Oracle Steps Up Its Channel Game

Oracle is looking to expand its already sizable base of channel partners by 25 percent, and it's looking to sign up the cream-of-the-crop partners from rivals like HP, VMware, NetApp and EMC to sell its higher end enterprise products.

Oracle is approaching this strategically, recruiting partners through a call center, and with a strategic VAR recruitment team that's reaching out to partner candidates from around the world.

That’s not all: Oracle also has a centralized team that conducts intelligence work on which partners can target.

"We are going after the top 20 percent with the 80/20 rule," Oracle Senior Vice President Judson Althoff, who oversees the company's worldwide alliances, channels and embedded sales efforts, told CRN.

IBM Grabs Top Spot In Servers During Q3

IBM overtook Oracle and HP for the top spot in server revenue during the third quarter, according to Gartner's quarterly market share figures released this week.

IDC also released its Q3 server market figures this week, and it found that IBM's Power server line grabbed significant market share from HP and Oracle's Unix server families. In IDC's report, previous server market leader HP dropped into a statistical tie with IBM for the top spot.

Clearly, IBM has been able to capitalize on the feuding of HP and Oracle over the future of Itanium development.

New Citrix Channel Chief Looks To Align Field Sales With Channel

Citrix this week appointed Mike Fouts, a ten-year company veteran, as its new senior director of Americas channels and field operations.

Fouts, who had previously headed up sales and services for the Southeastern U.S., is no stranger to the channel. His experience spans both field and channel sales, and he told CRN that improving alignment between the two camps will be one of his first priorities.

In his previous role, "I had a front row seat to the selling, marketing and partner motion, and I bring the perspective of selling side-by-side with partners," Fouts said in an interview.

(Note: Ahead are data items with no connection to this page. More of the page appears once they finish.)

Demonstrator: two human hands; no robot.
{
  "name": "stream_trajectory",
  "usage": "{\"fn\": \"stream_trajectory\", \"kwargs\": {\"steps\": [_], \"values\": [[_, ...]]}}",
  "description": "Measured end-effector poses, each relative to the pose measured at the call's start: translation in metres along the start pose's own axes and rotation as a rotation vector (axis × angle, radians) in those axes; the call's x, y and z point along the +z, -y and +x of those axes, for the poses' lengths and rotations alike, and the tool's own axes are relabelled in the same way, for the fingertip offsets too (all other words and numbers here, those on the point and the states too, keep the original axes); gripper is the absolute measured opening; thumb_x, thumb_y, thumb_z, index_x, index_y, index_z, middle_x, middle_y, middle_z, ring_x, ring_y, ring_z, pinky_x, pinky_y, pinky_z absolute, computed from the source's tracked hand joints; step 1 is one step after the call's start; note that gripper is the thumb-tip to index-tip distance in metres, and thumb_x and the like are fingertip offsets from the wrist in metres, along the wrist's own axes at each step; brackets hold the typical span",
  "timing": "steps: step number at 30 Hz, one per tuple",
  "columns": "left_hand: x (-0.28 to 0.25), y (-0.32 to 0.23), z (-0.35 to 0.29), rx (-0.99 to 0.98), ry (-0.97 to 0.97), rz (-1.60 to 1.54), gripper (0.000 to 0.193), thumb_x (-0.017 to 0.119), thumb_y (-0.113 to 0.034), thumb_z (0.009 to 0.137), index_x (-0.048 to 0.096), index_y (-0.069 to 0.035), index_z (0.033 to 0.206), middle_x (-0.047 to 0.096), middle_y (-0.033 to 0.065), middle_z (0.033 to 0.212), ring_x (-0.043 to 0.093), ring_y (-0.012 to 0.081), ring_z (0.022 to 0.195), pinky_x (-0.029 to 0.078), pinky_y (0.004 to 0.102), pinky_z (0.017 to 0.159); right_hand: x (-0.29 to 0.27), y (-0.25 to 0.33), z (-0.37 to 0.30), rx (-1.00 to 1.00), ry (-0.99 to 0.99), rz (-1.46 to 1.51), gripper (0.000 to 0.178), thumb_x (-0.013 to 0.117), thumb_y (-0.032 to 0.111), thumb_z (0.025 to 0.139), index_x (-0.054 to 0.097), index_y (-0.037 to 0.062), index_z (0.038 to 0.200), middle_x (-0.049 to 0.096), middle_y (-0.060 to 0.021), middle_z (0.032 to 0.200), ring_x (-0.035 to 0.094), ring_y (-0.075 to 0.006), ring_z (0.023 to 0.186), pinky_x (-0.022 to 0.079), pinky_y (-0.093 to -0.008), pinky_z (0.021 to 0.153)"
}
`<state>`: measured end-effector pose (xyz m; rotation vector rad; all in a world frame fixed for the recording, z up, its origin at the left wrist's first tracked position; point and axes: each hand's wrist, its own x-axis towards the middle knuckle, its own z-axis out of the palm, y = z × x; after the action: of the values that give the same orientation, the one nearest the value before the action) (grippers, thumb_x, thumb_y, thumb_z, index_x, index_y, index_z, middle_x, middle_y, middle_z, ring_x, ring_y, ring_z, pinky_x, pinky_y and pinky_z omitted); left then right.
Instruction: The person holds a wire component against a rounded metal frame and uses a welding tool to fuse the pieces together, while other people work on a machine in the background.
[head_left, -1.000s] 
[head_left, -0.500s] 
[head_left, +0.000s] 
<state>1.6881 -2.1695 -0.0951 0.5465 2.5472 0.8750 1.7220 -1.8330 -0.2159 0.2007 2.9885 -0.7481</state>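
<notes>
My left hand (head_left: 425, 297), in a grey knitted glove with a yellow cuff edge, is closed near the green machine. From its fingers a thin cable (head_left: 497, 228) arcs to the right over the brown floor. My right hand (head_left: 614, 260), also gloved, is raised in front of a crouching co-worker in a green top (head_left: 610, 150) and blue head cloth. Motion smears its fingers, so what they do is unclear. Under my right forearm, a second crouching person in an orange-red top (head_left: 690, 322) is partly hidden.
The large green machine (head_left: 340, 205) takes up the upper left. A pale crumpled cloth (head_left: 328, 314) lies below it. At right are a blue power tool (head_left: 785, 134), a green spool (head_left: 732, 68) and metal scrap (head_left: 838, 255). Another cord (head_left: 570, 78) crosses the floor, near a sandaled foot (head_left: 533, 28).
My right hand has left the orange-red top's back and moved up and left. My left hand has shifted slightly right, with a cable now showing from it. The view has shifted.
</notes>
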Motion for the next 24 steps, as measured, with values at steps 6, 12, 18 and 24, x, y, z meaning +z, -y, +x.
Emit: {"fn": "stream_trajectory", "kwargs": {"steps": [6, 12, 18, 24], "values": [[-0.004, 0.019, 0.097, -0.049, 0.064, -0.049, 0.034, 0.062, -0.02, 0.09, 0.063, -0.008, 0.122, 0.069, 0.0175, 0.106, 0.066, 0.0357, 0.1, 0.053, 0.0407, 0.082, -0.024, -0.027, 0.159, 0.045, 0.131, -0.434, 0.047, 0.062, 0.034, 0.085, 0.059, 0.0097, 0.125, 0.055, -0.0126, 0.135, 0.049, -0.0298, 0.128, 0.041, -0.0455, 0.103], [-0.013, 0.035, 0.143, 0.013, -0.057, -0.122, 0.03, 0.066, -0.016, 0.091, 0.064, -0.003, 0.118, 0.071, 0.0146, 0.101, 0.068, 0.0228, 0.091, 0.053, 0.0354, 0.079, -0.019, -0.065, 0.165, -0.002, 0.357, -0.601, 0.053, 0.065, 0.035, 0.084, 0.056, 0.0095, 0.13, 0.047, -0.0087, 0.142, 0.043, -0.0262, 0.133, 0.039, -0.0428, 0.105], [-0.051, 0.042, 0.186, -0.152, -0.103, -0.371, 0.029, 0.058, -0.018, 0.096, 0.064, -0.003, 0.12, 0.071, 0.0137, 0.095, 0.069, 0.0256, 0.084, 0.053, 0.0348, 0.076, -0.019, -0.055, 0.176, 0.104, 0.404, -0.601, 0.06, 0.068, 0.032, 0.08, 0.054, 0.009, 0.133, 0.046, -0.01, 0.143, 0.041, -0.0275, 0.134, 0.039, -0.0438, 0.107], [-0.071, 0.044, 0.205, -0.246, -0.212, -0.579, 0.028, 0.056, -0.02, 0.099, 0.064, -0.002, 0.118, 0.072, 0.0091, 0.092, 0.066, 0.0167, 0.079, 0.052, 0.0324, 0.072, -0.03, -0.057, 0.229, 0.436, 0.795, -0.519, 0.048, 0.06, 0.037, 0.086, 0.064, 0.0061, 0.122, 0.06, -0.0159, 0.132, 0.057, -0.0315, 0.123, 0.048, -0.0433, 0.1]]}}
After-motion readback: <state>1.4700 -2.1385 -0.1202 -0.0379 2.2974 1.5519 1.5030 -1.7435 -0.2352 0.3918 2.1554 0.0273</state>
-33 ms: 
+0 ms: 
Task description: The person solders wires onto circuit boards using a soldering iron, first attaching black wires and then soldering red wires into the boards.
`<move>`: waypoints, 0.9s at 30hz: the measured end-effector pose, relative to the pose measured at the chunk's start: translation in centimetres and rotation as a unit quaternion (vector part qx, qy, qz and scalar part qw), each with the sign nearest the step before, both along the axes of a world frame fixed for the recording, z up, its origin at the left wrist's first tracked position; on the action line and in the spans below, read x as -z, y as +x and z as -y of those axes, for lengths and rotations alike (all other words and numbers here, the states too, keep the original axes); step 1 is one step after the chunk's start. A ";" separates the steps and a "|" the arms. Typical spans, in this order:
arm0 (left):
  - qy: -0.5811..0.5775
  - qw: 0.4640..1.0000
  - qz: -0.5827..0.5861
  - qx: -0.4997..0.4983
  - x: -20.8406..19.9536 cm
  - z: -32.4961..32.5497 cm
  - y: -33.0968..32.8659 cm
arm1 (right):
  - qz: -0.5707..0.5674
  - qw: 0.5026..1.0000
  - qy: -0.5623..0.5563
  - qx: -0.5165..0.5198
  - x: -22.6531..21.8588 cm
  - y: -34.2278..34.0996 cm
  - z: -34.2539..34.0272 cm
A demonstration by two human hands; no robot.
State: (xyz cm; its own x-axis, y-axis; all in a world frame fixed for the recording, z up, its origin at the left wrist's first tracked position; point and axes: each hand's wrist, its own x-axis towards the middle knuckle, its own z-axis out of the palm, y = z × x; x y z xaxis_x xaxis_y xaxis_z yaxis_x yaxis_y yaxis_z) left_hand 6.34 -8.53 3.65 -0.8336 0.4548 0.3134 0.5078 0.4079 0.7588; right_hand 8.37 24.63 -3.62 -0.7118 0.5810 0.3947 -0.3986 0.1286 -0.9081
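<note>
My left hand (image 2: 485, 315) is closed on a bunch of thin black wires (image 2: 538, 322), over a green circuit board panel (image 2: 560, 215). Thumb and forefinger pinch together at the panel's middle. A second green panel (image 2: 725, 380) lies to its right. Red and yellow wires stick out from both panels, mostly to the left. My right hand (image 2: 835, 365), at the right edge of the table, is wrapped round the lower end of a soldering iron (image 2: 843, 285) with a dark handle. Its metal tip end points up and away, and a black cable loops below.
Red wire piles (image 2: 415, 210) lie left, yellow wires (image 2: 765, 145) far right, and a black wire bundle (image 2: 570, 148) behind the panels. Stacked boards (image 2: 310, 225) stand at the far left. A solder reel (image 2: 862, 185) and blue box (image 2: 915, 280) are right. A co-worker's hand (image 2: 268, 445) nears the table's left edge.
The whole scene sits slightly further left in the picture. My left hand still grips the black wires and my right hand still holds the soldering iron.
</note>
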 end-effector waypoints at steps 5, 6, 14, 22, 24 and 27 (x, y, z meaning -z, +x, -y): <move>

Bluewolf Offering Free Salesforce Training To Unemployed IT Pros

IT talent is tough to find these days, and luring good people away from other companies is expensive business. Cloud provider Bluewolf is well aware of this, and so it's reaching out to unemployed IT professionals and offering them free Salesforce certification training courses.

Bluewolf's program, unveiled this week at Salesforce.com's CloudForce New York event, is part of a larger effort to recruit untapped industry talent. Bluewolf's view is that new cloud, mobile and social technologies and services are creating a skills gap in the marketplace, and programs like this one are a creative potential solution to the problem -- and the very definition of a win-win.

Verizon Comes Out Of CarrierIQ Mess Smelling Like Roses

Verizon Wireless this week distanced itself from the CarrierIQ controversy by insisting that it doesn't use the company's network analytics software, or any similar potentially privacy trampling software.

In doing so, Verizon must have surely scored points with some customers of AT&T, Sprint and T-Mobile, all of which have acknowledged using the software. Those carriers all deny using CarrierIQ to track customer data, but the way this issue blew up this week, their claims likely went unheard by many in the din of controversy.

It's a bit of a windfall for Verizon, a happy accident, and perhaps a point of differentiation that could someday find its way into the carrier's marketing. One possible example: A Droid commercial with robot arms clutching the latest paper thin smartphone, followed by the tagline, "We might use silly futuristic imagery to flog our products, but hey, at least we don't track your keystrokes."